The second lesson of Hizbullah’s putsch is the uselessness of the United Nations and its inability to act in the face of any recalcitrance. Over less than two years, Hizbullah has succeeded in doubling the number of missiles it possessed at the outset of the Second Lebanon War. Each of the more than 14,000 missiles it has added to its arsenal has been smuggled into Lebanon under the ever unwatchful eye of U.N. peacekeepers, even though the latter were operating under a U.N. mandate to prevent Hizbullah from rearming.
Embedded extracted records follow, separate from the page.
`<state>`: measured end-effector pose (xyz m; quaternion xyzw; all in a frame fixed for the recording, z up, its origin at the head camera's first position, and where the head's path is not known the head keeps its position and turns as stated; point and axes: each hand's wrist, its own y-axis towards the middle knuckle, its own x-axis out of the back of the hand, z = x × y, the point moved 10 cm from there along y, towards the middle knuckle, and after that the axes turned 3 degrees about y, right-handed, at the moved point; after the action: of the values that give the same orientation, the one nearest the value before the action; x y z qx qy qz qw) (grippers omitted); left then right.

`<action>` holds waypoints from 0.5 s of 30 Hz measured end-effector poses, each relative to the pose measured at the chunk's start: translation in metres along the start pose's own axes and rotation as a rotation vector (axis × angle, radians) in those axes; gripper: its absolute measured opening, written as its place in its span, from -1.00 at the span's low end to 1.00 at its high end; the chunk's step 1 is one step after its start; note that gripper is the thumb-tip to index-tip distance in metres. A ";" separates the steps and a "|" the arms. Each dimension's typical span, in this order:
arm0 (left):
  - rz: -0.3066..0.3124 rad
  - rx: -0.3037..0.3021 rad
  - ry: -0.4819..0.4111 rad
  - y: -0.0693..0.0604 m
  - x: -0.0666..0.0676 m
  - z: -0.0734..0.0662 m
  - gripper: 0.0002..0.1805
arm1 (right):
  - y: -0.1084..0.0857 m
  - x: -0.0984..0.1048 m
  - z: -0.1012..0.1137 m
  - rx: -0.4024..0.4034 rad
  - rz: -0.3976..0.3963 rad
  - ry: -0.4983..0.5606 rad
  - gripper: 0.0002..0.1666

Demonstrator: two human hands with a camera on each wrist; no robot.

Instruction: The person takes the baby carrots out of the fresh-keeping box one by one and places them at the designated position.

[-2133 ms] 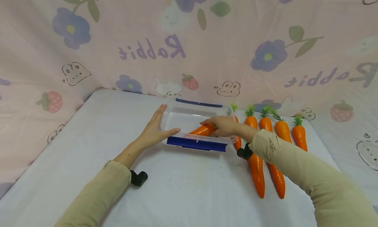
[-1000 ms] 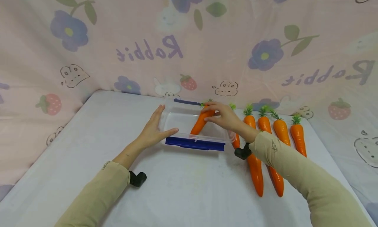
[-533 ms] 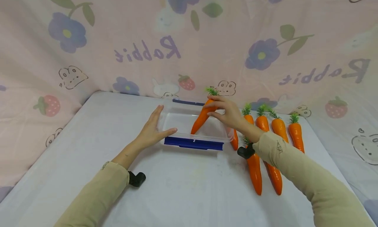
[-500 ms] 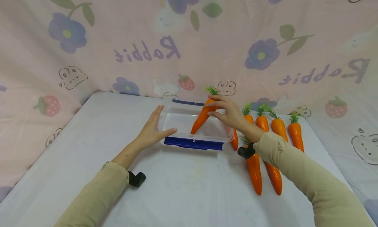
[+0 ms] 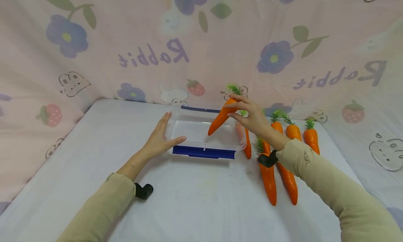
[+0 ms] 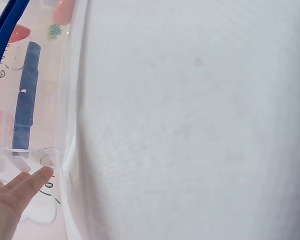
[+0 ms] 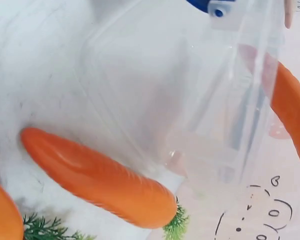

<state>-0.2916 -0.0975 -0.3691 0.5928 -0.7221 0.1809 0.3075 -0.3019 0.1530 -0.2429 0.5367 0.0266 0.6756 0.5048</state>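
My right hand [image 5: 252,119] pinches an orange carrot [image 5: 220,118] near its leafy top, between thumb and fingers. Tilted, with its tip pointing down and left, the carrot hangs over the clear plastic box [image 5: 189,130]. That box has dark blue clasp flaps [image 5: 203,152] along its long sides and no lid on it. At the box's left end rests my left hand [image 5: 158,139], fingers straight and thumb spread along the near corner. The left wrist view shows fingertips [image 6: 37,182] by the box's end. Through the right wrist view, the held carrot [image 7: 292,112] appears partly behind the clear wall.
One carrot [image 5: 247,144] lies just beyond the box's right end. Several more, such as a front carrot [image 5: 268,180] and a rear carrot [image 5: 311,140], lie further right, partly under my right arm. A rabbit-print curtain [image 5: 201,60] hangs behind the white table [image 5: 189,196].
From lying low inside the box, the carrot has been turned tip-down and raised up and right by my right hand. My left hand stays at the box's left end.
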 end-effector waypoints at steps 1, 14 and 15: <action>-0.001 -0.004 0.000 0.000 0.000 0.000 0.15 | 0.000 0.002 0.001 0.004 -0.008 -0.001 -0.64; 0.005 -0.016 0.008 0.001 0.000 -0.001 0.17 | -0.007 0.039 0.003 0.000 -0.057 -0.047 -0.63; 0.004 -0.014 0.005 0.001 0.000 -0.001 0.17 | -0.008 0.042 0.002 0.000 -0.060 -0.056 -0.63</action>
<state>-0.2921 -0.0964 -0.3682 0.5887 -0.7237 0.1780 0.3130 -0.2912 0.1857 -0.2173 0.5545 0.0284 0.6449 0.5251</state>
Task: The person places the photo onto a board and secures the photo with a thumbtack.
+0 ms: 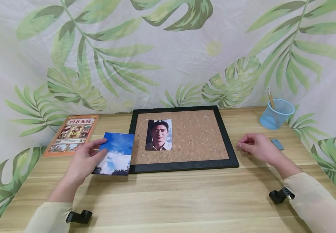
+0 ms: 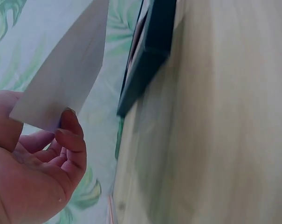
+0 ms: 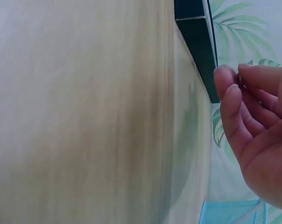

And finally we can now say with confidence that Secretary of State Condoleeza Rice is guilty of gross diplomatic malpractice. Iran is pursuing the most aggressively anti-American foreign policy since the heyday of the Soviet Union. Everywhere it possibly can it is sticking its finger in the eye of the United States and advancing its goal of becoming the dominant power in the Middle East. The heavy rearming of Hizbullah and Hizbullah’s move to dictate Lebanon’s future are part of a pattern of establishing as many proxies as possible, especially where they threaten core American interests.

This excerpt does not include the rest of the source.